TASK OBJECTIVE:
Below is a block of data; give all of it again word for word.

GIVEN DATA:
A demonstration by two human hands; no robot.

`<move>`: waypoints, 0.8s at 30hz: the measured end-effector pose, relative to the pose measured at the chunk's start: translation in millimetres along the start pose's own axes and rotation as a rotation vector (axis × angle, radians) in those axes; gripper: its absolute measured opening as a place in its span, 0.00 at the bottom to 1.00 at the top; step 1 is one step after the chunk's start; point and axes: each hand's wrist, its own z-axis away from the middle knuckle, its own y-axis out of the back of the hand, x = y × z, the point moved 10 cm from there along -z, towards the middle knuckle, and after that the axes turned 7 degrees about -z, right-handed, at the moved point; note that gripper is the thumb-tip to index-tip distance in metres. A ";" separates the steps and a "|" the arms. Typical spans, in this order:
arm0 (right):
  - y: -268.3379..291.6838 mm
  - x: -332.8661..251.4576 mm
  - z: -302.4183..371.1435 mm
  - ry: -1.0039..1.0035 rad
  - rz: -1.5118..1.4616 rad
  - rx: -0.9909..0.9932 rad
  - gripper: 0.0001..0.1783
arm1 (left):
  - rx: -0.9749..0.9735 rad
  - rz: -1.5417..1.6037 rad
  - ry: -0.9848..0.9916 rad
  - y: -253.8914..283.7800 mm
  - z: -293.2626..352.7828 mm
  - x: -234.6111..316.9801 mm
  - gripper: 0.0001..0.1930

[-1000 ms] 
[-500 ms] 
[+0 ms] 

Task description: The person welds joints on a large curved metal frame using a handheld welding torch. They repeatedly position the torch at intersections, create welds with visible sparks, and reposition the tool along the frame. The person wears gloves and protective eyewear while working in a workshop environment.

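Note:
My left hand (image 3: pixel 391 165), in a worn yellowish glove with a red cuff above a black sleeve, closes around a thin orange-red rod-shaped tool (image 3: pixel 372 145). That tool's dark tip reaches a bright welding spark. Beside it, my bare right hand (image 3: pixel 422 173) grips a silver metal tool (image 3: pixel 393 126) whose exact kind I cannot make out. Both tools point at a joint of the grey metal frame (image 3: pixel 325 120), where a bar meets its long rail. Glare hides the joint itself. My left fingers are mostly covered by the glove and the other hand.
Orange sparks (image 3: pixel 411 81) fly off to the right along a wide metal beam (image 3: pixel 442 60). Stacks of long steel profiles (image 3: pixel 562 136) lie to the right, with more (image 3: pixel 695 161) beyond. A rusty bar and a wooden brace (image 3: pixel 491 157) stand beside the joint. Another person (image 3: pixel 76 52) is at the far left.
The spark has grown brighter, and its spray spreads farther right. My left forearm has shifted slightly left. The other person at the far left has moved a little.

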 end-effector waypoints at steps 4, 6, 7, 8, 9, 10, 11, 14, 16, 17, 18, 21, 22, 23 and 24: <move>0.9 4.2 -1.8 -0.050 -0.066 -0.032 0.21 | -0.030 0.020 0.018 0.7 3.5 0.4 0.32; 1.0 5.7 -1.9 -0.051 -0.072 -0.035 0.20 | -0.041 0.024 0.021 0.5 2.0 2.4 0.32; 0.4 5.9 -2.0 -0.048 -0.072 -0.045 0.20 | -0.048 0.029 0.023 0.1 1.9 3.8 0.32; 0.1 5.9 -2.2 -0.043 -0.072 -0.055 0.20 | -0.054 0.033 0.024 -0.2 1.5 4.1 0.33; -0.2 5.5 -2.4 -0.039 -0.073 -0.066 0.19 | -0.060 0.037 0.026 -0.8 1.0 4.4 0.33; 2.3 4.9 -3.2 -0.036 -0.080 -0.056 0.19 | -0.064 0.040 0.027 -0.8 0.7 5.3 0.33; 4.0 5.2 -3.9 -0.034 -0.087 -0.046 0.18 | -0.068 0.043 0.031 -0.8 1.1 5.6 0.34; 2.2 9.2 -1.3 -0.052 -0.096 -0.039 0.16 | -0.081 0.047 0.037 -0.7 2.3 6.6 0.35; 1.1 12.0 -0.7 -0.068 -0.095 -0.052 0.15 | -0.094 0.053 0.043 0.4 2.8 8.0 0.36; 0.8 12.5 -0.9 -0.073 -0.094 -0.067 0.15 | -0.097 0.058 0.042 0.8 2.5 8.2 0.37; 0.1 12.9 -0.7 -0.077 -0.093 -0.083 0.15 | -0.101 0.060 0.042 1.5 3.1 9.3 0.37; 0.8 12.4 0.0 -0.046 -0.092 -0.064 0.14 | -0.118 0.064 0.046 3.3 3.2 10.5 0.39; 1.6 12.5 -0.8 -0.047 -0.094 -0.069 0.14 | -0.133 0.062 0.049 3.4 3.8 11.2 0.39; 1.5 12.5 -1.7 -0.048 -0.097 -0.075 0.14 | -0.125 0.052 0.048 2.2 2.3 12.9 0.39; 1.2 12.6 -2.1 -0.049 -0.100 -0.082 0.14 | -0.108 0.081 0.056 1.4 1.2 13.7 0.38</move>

ANSWER SPACE:
A demonstration by two human hands; no robot.

`<move>`: waypoints, 0.8s at 30hz: the measured end-effector pose, relative to the pose measured at the chunk's start: translation in millimetres along the start pose's own axes and rotation as a rotation vector (axis × angle, radians) in those axes; gripper: its absolute measured opening as a place in its span, 0.00 at the bottom to 1.00 at the top; step 1 is one step after the chunk's start; point and axes: each hand's wrist, its own z-axis away from the middle knuckle, its own y-axis out of the back of the hand, x = y × z, the point moved 10 cm from there along -z, towards the middle knuckle, and after that the axes turned 7 degrees about -z, right-handed, at the moved point; note that gripper is the thumb-tip to index-tip distance in metres. A ";" separates the steps and a "|" the arms. Typical spans, in this order:
arm0 (right):
  - y: -268.3379..291.6838 mm
  - x: -332.8661..251.4576 mm
  - z: -302.4183..371.1435 mm
  - ry: -1.0039..1.0035 rad
  - rz: -1.5118..1.4616 rad
  - rx: -0.9909..0.9932 rad
  - gripper: 0.0001..0.1783
arm1 (left):
  - rx: -0.9749..0.9735 rad
  - rz: -1.5417..1.6037 rad
  - ry: -0.9848..0.9916 rad
  - y: -253.8914..283.7800 mm
  - z: -293.2626..352.7828 mm
  - x: -234.6111..316.9801 mm
  - gripper: 0.0001..0.1930

[-1000 ms] 
[-500 ms] 
[+0 ms] 

Task description: The person welds joints on a large curved metal frame using a handheld welding torch. They repeatedly position the torch at intersections, create welds with visible sparks, and reposition the tool along the frame. The person wears gloves and protective eyewear while working in a workshop environment.

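Note:
My left hand (image 3: pixel 391 165), in a worn yellowish glove with a red cuff above a black sleeve, closes around a thin orange-red rod-shaped tool (image 3: pixel 372 145). That tool's dark tip reaches a bright welding spark. Beside it, my bare right hand (image 3: pixel 422 173) grips a silver metal tool (image 3: pixel 393 126) whose exact kind I cannot make out. Both tools point at a joint of the grey metal frame (image 3: pixel 325 120), where a bar meets its long rail. Glare hides the joint itself. My left fingers are mostly covered by the glove and the other hand.
Orange sparks (image 3: pixel 411 81) fly off to the right along a wide metal beam (image 3: pixel 442 60). Stacks of long steel profiles (image 3: pixel 562 136) lie to the right, with more (image 3: pixel 695 161) beyond. A rusty bar and a wooden brace (image 3: pixel 491 157) stand beside the joint. Another person (image 3: pixel 76 52) is at the far left.
The spark has grown brighter, and its spray spreads farther right. My left forearm has shifted slightly left. The other person at the far left has moved a little.
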
 end-effector waypoints at steps 4, 6, 7, 8, 9, 10, 11, 14, 16, 17, 18, 21, 22, 23 and 24: <move>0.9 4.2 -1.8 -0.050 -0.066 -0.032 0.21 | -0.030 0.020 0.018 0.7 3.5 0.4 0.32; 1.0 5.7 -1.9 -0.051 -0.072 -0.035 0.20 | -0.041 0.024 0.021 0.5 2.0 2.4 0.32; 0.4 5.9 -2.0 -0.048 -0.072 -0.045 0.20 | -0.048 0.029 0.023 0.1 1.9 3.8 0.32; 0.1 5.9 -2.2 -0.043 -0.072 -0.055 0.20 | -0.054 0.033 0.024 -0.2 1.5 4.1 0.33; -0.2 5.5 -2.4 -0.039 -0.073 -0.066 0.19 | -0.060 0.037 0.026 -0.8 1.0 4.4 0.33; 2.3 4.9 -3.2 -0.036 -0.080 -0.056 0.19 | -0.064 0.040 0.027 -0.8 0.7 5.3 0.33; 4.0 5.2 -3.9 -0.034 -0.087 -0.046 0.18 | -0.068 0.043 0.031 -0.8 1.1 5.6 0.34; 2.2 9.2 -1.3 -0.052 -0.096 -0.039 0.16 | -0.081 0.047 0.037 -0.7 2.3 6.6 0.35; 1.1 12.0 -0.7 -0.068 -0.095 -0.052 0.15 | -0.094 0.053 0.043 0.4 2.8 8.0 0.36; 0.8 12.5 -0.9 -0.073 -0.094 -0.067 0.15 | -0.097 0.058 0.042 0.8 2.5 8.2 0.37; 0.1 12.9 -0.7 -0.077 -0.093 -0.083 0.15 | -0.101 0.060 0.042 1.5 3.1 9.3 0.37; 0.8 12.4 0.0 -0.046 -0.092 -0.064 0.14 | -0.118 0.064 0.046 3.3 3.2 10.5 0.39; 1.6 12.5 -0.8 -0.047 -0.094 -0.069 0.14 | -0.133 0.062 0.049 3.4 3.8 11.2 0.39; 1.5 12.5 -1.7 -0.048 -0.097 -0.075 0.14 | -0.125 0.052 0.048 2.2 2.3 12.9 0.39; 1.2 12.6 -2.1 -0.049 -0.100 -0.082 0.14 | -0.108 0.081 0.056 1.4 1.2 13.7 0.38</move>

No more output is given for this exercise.